An independent review yesterday identified “critical gaps” in the system where government agencies failed to protect Subecz, rendering him “an invisible child”.
Report author Dame Karen Poutasi recommended 14 changes, nine of which the government fully accepted, including better information sharing and running regular awareness campaigns.
Officials have been tasked with investigating the remaining five recommendations – including mandatory reporting – and reporting back with advice next year.
“It’s appropriate that we do take our time and that we do get this right,” Children’s Minister Kelvin Davis said.
Te Pāti Māori co-leader Debbie Ngarewa-Packer said the government lacked urgency and should immediately get started on the full suite of recommendations.
“They’re not reviewing and doing. They just seem to stop in a state of paralysis,” Ngarewa-Packer said.
“[Davis] is bereft of knowing where to take the agency [Oranga Tamariki]. They’ve become politically benign.”
The report’s key recommendation, which remains in limbo, was to legally require anyone tasked with child protection to report suspected child abuse.
Previous governments have considered and declined the idea due to fears that an influx of reports could lead to more children slipping through the cracks.
Davis yesterday told media he wanted to look more closely at the Australian experience where reporting is compulsory to varying degrees across states.
“We’d like to see the evidence that it is working,” Davis said.
But Ngarewa-Packer said the government could have been doing that research while waiting for the review to report back.
“Are you telling me that you haven’t got a work programme that’s already looking at solutions?
“Are you seriously telling me that we have a minister and an agency waiting for [a report] to drop down before they then go and react?”
ACT social development spokesperson Karen Chhour said most of the proposals were commonsense and should already be in place.
“People are sick of hearing that the government’s sorry … we’ve had recommendation after recommendation after recommendation. Enough is enough.

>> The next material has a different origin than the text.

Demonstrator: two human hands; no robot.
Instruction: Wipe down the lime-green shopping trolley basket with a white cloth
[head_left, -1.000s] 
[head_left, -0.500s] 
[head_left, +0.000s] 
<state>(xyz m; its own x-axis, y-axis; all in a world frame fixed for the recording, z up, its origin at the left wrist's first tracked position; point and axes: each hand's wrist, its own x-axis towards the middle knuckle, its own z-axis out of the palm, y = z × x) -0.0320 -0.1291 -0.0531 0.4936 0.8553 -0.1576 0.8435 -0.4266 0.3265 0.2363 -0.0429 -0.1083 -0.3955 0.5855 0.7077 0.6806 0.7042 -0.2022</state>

“Now we want to start seeing some outcomes and some action.”
Chhour said she could not believe it was not already policy for Oranga Tamariki to vet all caregivers appointed to look after children if their parent is arrested.
“These are things that have been pointed out over and over again over the last few years.”
But Chhour said she understood the need for more advice about mandatory reporting: “The last thing we want to do is add another layer of bureaucracy”.
The National Party declined an interview request, but issued a statement from its children’s spokesperson Harete Hipango.
“It is time for this government to stop talking and put in place some meaningful action that will improve the lives of children,” Hipango said.
“Strong leadership and oversight of Oranga Tamariki is desperately needed to fix the dysfunction at the agency and prevent such a tragedy from happening again.”
Hipango did not respond to questions about which recommendations National would pursue.
The Greens also declined to be interviewed, releasing a brief statement from its children’s spokesperson, Jan Logie: “It is clear we have work to do to ensure our children are safe, and the Green Party will continue fighting for the best for our children and their whānau.”